▶ **DATASET RECORDS**

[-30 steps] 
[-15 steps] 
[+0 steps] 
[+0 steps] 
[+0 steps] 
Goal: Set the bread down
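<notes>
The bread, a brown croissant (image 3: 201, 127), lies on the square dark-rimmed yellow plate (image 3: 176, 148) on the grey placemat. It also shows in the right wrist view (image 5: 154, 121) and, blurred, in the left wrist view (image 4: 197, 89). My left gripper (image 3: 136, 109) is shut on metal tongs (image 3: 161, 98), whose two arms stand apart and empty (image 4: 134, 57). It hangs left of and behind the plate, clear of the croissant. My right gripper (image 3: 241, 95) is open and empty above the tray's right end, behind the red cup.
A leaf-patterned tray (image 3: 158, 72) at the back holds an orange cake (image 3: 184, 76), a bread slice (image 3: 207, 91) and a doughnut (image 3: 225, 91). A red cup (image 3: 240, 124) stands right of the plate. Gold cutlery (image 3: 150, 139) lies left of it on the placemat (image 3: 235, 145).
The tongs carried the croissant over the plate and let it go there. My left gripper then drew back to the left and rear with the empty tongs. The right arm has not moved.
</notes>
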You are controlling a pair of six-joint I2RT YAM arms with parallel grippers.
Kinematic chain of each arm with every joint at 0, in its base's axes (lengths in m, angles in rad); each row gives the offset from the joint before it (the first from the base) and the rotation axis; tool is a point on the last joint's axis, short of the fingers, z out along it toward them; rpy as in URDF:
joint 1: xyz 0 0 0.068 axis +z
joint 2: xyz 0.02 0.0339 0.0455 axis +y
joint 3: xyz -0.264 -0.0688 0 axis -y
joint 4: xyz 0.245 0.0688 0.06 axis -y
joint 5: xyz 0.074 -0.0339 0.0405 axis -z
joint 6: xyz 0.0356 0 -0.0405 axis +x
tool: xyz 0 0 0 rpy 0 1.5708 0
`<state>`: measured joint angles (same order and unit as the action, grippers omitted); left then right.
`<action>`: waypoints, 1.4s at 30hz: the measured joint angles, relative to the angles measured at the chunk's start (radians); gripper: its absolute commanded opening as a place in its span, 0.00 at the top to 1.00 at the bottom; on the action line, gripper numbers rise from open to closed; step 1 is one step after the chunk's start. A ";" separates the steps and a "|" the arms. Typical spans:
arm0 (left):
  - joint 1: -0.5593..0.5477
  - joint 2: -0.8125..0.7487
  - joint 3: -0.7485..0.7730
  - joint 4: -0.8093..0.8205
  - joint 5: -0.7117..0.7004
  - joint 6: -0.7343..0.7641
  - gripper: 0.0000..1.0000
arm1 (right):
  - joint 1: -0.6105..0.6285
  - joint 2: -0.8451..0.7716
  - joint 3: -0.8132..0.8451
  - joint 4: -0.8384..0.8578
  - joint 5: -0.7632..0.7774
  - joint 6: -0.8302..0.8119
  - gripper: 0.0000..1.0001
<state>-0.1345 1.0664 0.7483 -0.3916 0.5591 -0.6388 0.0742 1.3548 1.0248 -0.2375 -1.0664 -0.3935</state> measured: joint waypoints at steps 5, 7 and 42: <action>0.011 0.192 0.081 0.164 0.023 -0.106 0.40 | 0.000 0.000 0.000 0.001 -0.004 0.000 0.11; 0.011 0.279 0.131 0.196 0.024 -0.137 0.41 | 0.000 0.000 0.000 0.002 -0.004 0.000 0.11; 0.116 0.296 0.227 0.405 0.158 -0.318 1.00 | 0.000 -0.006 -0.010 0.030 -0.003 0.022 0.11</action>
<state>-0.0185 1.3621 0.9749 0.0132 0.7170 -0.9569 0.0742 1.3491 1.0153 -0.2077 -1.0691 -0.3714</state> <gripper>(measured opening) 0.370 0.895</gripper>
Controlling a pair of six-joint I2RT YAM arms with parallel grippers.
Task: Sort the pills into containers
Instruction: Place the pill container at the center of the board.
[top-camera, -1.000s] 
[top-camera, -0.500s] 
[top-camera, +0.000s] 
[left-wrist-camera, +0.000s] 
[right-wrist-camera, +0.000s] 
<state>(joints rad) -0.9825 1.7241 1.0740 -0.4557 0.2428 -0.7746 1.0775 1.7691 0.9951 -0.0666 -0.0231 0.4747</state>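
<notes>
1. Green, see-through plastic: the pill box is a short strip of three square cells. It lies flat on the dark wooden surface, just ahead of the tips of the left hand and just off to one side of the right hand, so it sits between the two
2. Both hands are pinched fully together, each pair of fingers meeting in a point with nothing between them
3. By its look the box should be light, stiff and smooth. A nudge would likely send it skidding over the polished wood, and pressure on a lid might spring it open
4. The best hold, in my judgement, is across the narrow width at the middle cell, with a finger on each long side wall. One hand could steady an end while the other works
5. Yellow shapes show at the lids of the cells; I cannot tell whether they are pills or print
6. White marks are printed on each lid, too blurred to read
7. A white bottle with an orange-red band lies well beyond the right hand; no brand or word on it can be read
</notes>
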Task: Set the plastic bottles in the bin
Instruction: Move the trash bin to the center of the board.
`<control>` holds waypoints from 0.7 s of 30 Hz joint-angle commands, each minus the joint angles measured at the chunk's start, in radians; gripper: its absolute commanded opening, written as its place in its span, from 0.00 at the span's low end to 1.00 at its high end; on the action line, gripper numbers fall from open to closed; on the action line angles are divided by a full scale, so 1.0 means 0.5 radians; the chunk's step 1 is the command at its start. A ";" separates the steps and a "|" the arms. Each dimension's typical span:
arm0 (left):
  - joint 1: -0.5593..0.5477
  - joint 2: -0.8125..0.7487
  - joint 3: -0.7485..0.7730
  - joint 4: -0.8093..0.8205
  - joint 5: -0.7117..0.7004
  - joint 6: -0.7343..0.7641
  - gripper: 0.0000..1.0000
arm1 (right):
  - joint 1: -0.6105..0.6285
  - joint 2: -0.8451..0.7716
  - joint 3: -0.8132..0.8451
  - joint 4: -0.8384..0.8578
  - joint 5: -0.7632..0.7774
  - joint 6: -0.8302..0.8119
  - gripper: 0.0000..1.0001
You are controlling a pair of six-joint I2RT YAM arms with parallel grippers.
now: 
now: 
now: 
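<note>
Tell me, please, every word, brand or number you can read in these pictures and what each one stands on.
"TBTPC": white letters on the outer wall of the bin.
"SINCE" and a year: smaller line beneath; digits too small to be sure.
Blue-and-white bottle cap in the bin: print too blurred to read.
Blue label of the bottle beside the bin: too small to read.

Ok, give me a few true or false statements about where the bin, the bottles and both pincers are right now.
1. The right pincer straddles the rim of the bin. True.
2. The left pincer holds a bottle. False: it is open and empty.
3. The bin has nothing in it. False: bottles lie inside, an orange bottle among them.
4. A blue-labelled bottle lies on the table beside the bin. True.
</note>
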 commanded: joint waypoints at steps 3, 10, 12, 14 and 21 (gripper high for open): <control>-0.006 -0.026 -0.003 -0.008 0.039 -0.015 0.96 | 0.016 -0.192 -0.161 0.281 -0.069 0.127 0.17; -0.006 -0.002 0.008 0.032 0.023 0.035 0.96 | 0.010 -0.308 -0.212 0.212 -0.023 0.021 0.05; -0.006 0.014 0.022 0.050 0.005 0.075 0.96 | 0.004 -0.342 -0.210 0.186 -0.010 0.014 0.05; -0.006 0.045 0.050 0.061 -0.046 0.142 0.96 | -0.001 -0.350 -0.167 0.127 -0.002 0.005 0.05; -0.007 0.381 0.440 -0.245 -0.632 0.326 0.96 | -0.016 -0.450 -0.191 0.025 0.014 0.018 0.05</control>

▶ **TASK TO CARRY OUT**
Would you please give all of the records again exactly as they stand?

▶ **ANSWER BOX**
[-30 steps] 
[-15 steps] 
[+0 steps] 
[+0 steps] 
[+0 steps] 
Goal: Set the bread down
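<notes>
The bread, a brown croissant (image 3: 201, 127), lies on the square dark-rimmed yellow plate (image 3: 176, 148) on the grey placemat. It also shows in the right wrist view (image 5: 154, 121) and, blurred, in the left wrist view (image 4: 197, 89). My left gripper (image 3: 136, 109) is shut on metal tongs (image 3: 161, 98), whose two arms stand apart and empty (image 4: 134, 57). It hangs left of and behind the plate, clear of the croissant. My right gripper (image 3: 241, 95) is open and empty above the tray's right end, behind the red cup.
A leaf-patterned tray (image 3: 158, 72) at the back holds an orange cake (image 3: 184, 76), a bread slice (image 3: 207, 91) and a doughnut (image 3: 225, 91). A red cup (image 3: 240, 124) stands right of the plate. Gold cutlery (image 3: 150, 139) lies left of it on the placemat (image 3: 235, 145).
The tongs carried the croissant over the plate and let it go there. My left gripper then drew back to the left and rear with the empty tongs. The right arm has not moved.
</notes>
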You are controlling a pair of six-joint I2RT YAM arms with parallel grippers.
Kinematic chain of each arm with every joint at 0, in its base's axes (lengths in m, angles in rad); each row gives the offset from the joint before it (the first from the base) and the rotation axis; tool is a point on the last joint's axis, short of the fingers, z out along it toward them; rpy as in URDF:
joint 1: xyz 0 0 0.068 axis +z
joint 2: xyz 0.02 0.0339 0.0455 axis +y
joint 3: xyz -0.264 -0.0688 0 axis -y
joint 4: xyz 0.245 0.0688 0.06 axis -y
joint 5: xyz 0.074 -0.0339 0.0405 axis -z
joint 6: xyz 0.0356 0 -0.0405 axis +x
tool: xyz 0 0 0 rpy 0 1.5708 0
`<state>`: measured joint angles (same order and unit as the action, grippers omitted); left then right.
`<action>`: waypoints, 1.4s at 30hz: the measured joint angles, relative to the angles measured at the chunk's start (radians); gripper: its absolute commanded opening as a place in its span, 0.00 at the top to 1.00 at the bottom; on the action line, gripper numbers rise from open to closed; step 1 is one step after the chunk's start. A ";" separates the steps and a "|" the arms. Typical spans:
arm0 (left):
  - joint 1: -0.5593..0.5477
  - joint 2: -0.8125..0.7487
  - joint 3: -0.7485..0.7730
  - joint 4: -0.8093..0.8205
  - joint 5: -0.7117..0.7004
  - joint 6: -0.7343..0.7641
  - gripper: 0.0000..1.0000
arm1 (right):
  - joint 1: -0.6105..0.6285
  - joint 2: -0.8451..0.7716
  - joint 3: -0.8132..0.8451
  - joint 4: -0.8384..0.8578
  - joint 5: -0.7632..0.7774
  - joint 6: -0.8302..0.8119
  - gripper: 0.0000..1.0001
<state>-0.1345 1.0664 0.7483 -0.3916 0.5591 -0.6388 0.0742 1.3548 1.0248 -0.2375 -1.0664 -0.3935</state> measured: joint waypoints at steps 5, 7 and 42: <action>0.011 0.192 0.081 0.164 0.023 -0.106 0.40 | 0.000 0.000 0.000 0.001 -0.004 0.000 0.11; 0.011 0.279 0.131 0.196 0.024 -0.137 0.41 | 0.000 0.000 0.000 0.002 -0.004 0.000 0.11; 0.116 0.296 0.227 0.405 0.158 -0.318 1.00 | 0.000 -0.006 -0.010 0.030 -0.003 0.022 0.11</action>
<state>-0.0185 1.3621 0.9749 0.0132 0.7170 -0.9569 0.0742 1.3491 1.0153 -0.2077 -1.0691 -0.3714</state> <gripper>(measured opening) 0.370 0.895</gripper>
Controlling a pair of six-joint I2RT YAM arms with parallel grippers.
Task: Sort the pills into containers
Instruction: Place the pill container at the center of the board.
[top-camera, -1.000s] 
[top-camera, -0.500s] 
[top-camera, +0.000s] 
[left-wrist-camera, +0.000s] 
[right-wrist-camera, +0.000s] 
<state>(joints rad) -0.9825 1.7241 1.0740 -0.4557 0.2428 -0.7746 1.0775 1.7691 0.9951 -0.0666 -0.0231 0.4747</state>
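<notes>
1. Green, see-through plastic: the pill box is a short strip of three square cells. It lies flat on the dark wooden surface, just ahead of the tips of the left hand and just off to one side of the right hand, so it sits between the two
2. Both hands are pinched fully together, each pair of fingers meeting in a point with nothing between them
3. By its look the box should be light, stiff and smooth. A nudge would likely send it skidding over the polished wood, and pressure on a lid might spring it open
4. The best hold, in my judgement, is across the narrow width at the middle cell, with a finger on each long side wall. One hand could steady an end while the other works
5. Yellow shapes show at the lids of the cells; I cannot tell whether they are pills or print
6. White marks are printed on each lid, too blurred to read
7. A white bottle with an orange-red band lies well beyond the right hand; no brand or word on it can be read
</notes>
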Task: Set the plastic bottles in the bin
Instruction: Move the trash bin to the center of the board.
`<control>` holds waypoints from 0.7 s of 30 Hz joint-angle commands, each minus the joint angles measured at the chunk's start, in radians; gripper: its absolute commanded opening, written as its place in its span, from 0.00 at the span's low end to 1.00 at its high end; on the action line, gripper numbers fall from open to closed; on the action line angles are divided by a full scale, so 1.0 means 0.5 radians; the chunk's step 1 is the command at its start. A ";" separates the steps and a "|" the arms. Each dimension's typical span:
arm0 (left):
  - joint 1: -0.5593..0.5477
  - joint 2: -0.8125..0.7487
  - joint 3: -0.7485..0.7730
  - joint 4: -0.8093..0.8205
  - joint 5: -0.7117..0.7004
  - joint 6: -0.7343..0.7641
  - gripper: 0.0000..1.0000
arm1 (right):
  - joint 1: -0.6105..0.6285
  - joint 2: -0.8451..0.7716
  - joint 3: -0.8132..0.8451
  - joint 4: -0.8384..0.8578
  - joint 5: -0.7632..0.7774
  - joint 6: -0.8302..0.8119
  - gripper: 0.0000..1.0001
You are controlling a pair of six-joint I2RT YAM arms with parallel grippers.
now: 
now: 
now: 
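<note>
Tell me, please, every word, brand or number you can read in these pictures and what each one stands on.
"TBTPC": white letters on the outer wall of the bin.
"SINCE" and a year: smaller line beneath; digits too small to be sure.
Blue-and-white bottle cap in the bin: print too blurred to read.
Blue label of the bottle beside the bin: too small to read.

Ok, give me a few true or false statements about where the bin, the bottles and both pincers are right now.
1. The right pincer straddles the rim of the bin. True.
2. The left pincer holds a bottle. False: it is open and empty.
3. The bin has nothing in it. False: bottles lie inside, an orange bottle among them.
4. A blue-labelled bottle lies on the table beside the bin. True.
</note>
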 commanded: joint waypoints at steps 3, 10, 12, 14 and 21 (gripper high for open): <control>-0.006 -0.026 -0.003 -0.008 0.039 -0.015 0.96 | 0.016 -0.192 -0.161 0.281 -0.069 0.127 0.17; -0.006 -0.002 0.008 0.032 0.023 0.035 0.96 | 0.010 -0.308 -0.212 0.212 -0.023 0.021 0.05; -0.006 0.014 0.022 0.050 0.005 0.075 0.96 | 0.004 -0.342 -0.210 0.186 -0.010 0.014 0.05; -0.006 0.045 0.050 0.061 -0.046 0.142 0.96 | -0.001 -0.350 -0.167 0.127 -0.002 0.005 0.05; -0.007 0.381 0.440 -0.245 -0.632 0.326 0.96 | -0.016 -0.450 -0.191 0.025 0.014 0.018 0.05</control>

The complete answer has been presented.